(Exercise aim): Please count the lines in the data below that mention the word "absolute", then give only the total.

(Stored entries)
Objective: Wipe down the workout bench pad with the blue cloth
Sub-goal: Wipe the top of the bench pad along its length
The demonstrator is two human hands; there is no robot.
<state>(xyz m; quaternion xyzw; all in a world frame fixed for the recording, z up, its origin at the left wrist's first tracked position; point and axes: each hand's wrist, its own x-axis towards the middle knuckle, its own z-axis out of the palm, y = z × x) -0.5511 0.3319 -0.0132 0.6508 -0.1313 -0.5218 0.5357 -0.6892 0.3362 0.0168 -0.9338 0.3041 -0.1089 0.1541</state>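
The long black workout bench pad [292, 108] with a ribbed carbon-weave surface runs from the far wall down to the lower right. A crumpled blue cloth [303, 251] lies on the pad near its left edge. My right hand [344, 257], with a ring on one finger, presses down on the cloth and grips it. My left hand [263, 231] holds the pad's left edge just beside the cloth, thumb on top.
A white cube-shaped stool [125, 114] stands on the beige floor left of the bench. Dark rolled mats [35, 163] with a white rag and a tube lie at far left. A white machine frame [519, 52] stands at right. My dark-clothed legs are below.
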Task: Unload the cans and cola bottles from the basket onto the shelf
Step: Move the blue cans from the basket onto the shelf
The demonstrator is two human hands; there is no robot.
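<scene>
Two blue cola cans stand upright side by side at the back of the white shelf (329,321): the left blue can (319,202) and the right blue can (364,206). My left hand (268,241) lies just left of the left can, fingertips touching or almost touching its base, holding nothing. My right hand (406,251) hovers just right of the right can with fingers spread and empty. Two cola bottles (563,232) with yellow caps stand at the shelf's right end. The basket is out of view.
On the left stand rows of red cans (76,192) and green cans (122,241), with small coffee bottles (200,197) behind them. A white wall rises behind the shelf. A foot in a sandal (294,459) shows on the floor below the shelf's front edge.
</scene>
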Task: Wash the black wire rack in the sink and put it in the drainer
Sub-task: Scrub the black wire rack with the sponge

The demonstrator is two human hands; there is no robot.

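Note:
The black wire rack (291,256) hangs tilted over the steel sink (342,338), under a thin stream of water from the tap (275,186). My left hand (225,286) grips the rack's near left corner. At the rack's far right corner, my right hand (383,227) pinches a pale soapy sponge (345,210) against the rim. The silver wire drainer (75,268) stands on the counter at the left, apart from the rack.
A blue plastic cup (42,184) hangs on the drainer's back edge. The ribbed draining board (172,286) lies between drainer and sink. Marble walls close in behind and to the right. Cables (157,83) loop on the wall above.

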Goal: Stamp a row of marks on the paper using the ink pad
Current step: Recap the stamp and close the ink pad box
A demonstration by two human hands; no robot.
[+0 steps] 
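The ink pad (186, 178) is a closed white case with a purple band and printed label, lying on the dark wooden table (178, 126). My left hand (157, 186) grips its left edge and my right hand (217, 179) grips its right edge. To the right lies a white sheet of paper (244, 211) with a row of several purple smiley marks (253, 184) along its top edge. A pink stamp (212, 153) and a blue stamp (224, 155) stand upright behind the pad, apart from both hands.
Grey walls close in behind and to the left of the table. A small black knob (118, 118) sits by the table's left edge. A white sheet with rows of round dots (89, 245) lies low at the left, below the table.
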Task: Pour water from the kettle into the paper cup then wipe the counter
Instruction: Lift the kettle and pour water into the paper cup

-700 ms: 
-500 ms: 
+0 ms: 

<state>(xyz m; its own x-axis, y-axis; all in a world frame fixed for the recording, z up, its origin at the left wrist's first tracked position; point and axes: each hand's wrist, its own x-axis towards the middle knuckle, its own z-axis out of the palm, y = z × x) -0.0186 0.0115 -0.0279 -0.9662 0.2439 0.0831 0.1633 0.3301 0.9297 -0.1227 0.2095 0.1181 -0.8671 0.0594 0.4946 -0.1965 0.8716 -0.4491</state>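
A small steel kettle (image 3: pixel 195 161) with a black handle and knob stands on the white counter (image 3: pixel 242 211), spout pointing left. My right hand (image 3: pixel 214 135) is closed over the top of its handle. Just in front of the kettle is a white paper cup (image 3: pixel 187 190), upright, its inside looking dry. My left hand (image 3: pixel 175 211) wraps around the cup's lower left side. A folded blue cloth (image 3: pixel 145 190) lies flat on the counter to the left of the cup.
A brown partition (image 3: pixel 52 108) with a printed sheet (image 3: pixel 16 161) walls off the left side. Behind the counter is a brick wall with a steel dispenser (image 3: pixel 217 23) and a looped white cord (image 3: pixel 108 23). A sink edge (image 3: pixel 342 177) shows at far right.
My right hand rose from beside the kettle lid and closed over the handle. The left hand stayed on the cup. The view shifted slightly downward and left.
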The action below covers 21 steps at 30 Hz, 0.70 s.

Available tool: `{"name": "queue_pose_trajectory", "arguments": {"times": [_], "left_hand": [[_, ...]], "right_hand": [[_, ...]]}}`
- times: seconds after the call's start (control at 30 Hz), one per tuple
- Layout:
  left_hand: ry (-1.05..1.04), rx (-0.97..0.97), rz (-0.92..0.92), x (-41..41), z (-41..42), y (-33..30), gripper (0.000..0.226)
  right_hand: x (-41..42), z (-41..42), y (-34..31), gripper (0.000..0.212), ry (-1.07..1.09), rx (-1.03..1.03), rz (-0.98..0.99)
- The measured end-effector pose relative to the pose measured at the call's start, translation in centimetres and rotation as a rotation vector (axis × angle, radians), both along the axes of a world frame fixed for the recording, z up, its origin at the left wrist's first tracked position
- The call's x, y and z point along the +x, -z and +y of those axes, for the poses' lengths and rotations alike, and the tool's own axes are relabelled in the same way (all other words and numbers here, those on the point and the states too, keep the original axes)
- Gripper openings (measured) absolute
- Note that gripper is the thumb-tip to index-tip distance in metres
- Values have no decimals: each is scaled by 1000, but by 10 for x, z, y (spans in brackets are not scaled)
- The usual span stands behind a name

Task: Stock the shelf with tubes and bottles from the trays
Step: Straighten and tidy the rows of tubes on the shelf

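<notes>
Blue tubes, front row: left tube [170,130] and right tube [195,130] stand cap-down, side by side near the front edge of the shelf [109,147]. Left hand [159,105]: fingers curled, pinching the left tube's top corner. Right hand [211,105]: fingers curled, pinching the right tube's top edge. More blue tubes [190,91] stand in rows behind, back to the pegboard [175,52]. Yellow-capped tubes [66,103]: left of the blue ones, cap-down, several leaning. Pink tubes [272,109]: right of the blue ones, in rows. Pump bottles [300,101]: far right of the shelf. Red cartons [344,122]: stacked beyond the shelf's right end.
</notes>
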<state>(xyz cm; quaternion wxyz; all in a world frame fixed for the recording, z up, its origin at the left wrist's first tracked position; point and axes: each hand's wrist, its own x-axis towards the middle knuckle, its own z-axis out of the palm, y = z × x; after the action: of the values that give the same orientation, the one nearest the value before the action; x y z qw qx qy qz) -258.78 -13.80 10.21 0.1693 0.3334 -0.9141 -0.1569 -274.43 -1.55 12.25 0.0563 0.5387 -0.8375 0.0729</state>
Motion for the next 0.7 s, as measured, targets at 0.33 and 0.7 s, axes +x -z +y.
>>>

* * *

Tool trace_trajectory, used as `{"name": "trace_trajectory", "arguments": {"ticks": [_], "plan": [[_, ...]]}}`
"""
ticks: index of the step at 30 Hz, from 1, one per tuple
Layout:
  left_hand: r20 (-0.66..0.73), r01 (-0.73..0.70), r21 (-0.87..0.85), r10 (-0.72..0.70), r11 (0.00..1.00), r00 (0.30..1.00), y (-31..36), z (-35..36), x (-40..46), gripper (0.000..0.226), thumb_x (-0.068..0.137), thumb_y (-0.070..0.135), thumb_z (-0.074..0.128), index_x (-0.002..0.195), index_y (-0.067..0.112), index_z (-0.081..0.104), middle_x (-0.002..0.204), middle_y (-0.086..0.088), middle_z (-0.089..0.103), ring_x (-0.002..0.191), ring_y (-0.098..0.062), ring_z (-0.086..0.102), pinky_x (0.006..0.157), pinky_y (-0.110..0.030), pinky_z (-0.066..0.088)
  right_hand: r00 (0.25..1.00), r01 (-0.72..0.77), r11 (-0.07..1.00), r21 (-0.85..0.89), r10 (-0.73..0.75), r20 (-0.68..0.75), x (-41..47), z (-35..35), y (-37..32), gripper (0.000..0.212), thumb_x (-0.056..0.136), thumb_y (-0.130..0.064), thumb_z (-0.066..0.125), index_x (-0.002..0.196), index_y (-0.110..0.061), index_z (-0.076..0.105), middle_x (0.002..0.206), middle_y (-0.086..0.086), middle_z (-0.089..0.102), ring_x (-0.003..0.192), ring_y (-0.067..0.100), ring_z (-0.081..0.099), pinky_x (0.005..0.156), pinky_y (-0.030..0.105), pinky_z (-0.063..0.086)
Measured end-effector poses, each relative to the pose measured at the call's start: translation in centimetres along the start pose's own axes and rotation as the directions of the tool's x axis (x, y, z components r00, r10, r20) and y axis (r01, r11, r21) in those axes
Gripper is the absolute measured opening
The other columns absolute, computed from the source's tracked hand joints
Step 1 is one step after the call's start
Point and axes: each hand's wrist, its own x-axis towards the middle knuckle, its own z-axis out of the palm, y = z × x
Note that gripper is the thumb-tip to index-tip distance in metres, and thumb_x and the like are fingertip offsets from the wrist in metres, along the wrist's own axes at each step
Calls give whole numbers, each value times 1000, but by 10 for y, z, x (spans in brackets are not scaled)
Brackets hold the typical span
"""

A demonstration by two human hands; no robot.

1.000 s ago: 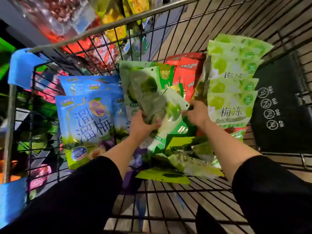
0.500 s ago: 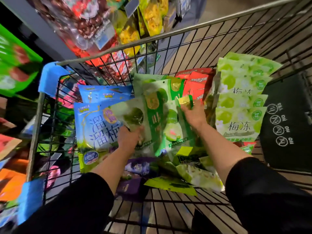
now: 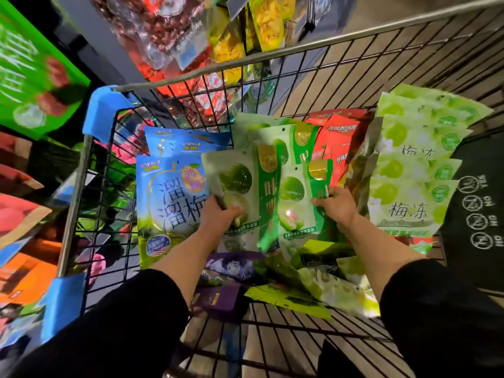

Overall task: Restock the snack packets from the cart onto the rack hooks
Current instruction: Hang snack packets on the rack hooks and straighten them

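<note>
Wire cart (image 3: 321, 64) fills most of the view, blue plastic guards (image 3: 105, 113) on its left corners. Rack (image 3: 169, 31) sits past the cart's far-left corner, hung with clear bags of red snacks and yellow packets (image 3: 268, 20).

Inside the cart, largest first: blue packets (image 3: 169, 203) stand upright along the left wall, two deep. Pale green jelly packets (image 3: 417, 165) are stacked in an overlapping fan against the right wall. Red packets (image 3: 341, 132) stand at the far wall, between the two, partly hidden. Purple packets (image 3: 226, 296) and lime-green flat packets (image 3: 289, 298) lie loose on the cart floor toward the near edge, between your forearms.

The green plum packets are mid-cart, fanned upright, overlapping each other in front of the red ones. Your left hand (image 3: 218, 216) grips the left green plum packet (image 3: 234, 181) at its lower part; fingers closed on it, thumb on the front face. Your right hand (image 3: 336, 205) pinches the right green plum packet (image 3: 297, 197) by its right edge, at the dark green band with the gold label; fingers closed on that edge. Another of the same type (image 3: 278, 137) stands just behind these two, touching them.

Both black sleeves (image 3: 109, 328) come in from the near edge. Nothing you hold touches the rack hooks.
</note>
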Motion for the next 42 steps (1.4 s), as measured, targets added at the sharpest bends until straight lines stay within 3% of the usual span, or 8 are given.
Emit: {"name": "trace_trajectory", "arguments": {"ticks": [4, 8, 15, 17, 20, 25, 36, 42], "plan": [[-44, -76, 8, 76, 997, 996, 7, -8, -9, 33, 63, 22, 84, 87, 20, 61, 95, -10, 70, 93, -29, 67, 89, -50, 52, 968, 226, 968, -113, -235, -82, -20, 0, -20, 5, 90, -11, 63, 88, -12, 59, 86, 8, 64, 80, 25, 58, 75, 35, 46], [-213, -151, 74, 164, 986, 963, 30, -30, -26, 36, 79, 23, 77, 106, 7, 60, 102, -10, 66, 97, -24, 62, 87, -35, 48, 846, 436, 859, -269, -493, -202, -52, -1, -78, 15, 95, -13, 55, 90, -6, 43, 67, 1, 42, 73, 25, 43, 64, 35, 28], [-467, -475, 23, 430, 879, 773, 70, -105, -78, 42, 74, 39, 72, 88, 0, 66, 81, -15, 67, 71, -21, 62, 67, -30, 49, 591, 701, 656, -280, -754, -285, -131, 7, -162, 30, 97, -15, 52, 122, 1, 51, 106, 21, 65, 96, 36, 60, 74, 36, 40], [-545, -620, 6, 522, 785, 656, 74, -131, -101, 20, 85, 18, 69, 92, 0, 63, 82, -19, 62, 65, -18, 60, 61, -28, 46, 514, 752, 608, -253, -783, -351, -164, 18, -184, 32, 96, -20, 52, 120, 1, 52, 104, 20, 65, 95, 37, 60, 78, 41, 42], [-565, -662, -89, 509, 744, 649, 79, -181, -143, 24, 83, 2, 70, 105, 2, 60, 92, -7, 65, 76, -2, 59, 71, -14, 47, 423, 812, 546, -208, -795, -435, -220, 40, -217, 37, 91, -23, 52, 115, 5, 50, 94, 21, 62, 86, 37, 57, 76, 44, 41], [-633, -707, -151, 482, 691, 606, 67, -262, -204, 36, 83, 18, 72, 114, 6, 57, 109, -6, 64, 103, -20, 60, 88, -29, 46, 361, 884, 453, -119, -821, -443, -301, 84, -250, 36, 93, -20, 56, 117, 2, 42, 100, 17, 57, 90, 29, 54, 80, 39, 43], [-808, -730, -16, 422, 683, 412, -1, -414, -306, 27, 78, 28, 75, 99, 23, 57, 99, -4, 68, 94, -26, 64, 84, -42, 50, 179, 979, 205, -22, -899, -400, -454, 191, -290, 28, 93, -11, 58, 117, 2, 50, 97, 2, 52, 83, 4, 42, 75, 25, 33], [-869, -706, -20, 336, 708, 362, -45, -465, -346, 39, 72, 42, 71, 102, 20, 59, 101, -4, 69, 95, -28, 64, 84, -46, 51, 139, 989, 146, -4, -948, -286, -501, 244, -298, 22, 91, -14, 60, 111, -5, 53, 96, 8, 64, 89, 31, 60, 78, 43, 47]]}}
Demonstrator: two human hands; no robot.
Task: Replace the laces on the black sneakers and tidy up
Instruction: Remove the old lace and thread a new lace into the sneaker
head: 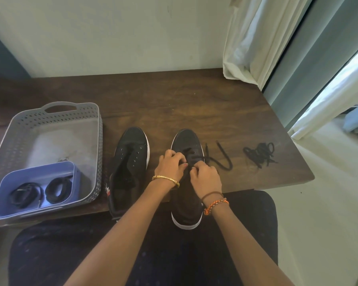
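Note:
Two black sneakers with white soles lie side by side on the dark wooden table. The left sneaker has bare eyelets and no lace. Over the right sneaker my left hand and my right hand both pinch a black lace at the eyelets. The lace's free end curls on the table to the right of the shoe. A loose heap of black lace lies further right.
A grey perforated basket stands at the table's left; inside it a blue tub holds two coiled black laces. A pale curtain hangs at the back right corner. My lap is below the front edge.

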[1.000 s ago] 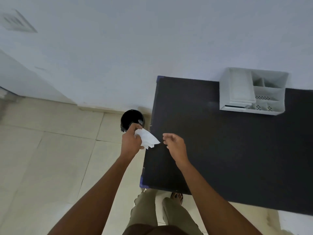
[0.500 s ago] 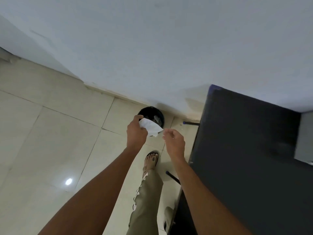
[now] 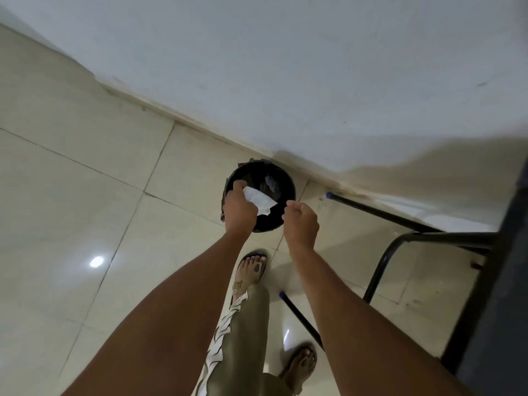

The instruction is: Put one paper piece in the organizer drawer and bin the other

(Reply): 3